WORK ORDER:
Write out the stretch of lines below that begins at the line with "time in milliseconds" and ends at the line with "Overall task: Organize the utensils", including both, exactly as given and nothing more.

AVAILABLE DATA:

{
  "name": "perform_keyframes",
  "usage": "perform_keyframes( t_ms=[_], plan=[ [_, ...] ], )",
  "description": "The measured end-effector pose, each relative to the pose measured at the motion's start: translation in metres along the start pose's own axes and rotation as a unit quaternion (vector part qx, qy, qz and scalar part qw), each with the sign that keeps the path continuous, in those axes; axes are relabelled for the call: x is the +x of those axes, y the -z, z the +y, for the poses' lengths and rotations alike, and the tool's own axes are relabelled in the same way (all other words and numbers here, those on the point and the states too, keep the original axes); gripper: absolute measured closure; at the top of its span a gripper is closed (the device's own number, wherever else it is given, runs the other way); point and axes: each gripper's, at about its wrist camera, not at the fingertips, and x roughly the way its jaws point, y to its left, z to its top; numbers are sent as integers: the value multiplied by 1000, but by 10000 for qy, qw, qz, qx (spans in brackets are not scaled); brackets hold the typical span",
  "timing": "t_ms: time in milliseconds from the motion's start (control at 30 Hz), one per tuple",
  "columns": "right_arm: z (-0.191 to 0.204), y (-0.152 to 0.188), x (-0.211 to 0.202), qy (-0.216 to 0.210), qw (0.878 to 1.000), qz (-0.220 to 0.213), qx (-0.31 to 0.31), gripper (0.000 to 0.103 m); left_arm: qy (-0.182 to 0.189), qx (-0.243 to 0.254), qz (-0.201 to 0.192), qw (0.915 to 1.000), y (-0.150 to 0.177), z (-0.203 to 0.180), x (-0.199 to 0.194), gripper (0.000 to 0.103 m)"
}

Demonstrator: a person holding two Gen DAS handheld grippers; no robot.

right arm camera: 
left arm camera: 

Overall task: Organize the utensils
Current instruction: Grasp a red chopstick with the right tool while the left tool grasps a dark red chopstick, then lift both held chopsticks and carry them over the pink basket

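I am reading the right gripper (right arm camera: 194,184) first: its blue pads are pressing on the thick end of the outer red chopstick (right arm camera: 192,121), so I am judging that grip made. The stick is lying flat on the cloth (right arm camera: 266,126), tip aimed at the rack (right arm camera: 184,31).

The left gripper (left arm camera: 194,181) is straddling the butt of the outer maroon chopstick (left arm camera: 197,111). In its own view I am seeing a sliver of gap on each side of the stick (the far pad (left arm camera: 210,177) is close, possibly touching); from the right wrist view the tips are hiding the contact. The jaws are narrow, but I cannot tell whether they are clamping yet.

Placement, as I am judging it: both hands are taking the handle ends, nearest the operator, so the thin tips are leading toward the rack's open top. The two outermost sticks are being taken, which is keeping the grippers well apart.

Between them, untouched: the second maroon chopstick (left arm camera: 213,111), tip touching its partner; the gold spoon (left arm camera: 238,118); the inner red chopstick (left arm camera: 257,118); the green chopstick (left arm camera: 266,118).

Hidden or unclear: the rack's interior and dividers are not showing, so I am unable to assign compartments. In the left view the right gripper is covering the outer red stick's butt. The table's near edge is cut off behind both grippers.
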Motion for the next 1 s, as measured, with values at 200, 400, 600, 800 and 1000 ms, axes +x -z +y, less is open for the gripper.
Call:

SOLVED EXERCISE:
  "timing": "t_ms: time in milliseconds from the motion's start (control at 30 Hz), one per tuple",
  "columns": "right_arm: z (-0.191 to 0.204), y (-0.152 to 0.188), x (-0.211 to 0.202), qy (-0.216 to 0.210), qw (0.878 to 1.000), qz (-0.220 to 0.213), qx (-0.31 to 0.31), gripper (0.000 to 0.103 m); left_arm: qy (-0.182 to 0.189), qx (-0.243 to 0.254), qz (-0.201 to 0.192), qw (0.915 to 1.000), y (-0.150 to 0.177), z (-0.203 to 0.180), x (-0.199 to 0.194), gripper (0.000 to 0.103 m)"
}

Demonstrator: a person holding two Gen DAS handheld grippers; no robot.

right arm camera: 
left arm camera: 

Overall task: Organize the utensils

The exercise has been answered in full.